12 Little-Known Facts About The Foo Fighters Source:

The Foo Fighters have grown to become one of America’s most beloved rock bands. Even if you’re not that crazy about their music, there’s no denying that Dave Grohl is one of best, if not the best, frontman in the business, captivating crowds and giving 100 percent at every show. Hell, Grohl won’t even let serious injuries get in the way of a performance, as evidenced by a 2015 concert in Gothenburg, Sweden, during which he took a catastrophic tumble off the stage and then went on to finish the performance on a freshly broken leg.

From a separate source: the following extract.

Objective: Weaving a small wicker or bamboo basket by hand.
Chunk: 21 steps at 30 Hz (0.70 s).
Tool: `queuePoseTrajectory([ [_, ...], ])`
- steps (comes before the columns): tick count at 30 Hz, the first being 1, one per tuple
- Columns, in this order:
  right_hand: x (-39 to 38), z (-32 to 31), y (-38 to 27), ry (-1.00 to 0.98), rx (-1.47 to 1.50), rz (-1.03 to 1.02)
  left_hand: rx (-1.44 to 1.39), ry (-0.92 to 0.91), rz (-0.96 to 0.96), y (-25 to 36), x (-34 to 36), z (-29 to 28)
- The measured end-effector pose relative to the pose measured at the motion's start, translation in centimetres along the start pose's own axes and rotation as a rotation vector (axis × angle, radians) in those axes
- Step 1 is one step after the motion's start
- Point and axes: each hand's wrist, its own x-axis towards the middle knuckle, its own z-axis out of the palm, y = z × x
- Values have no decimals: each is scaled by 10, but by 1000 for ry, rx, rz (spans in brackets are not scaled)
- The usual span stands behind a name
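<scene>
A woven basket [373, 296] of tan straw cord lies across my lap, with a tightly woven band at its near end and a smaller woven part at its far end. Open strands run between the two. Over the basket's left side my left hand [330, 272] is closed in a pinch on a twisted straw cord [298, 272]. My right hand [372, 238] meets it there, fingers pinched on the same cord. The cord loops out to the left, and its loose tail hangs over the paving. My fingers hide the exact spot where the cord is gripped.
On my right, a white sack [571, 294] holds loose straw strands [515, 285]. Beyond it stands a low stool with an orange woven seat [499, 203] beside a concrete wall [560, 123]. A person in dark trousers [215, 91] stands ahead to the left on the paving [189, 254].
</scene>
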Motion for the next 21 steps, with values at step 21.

So, as tribute to this amazing band and their legendary frontman, we want to share with you 12 Foo Fighters facts that few people are very knowledgeable of.

12. They Use a UFO Naming Convention

The name Foo Fighters refers to a term coined by allied forces during World War II that was used to describe unidentified flying objects. Dave Grohl, who recorded the first Foo Fighters album himself, hoped the name would give him a little anonymity, but obviously that didn’t really work out.

In an interview, Grohl said, “Around the time that I recorded the first FF tape (that became the first record), I was reading a lot of books on UFOs. Not only is it a fascinating subject, but there’s a treasure trove of band names in those UFO books! So, since I had recorded the first record by myself, playing all the instruments, but I wanted people to think that it was a group, I figured that Foo Fighters might lead people to believe that it was more than just one guy. Silly, huh?”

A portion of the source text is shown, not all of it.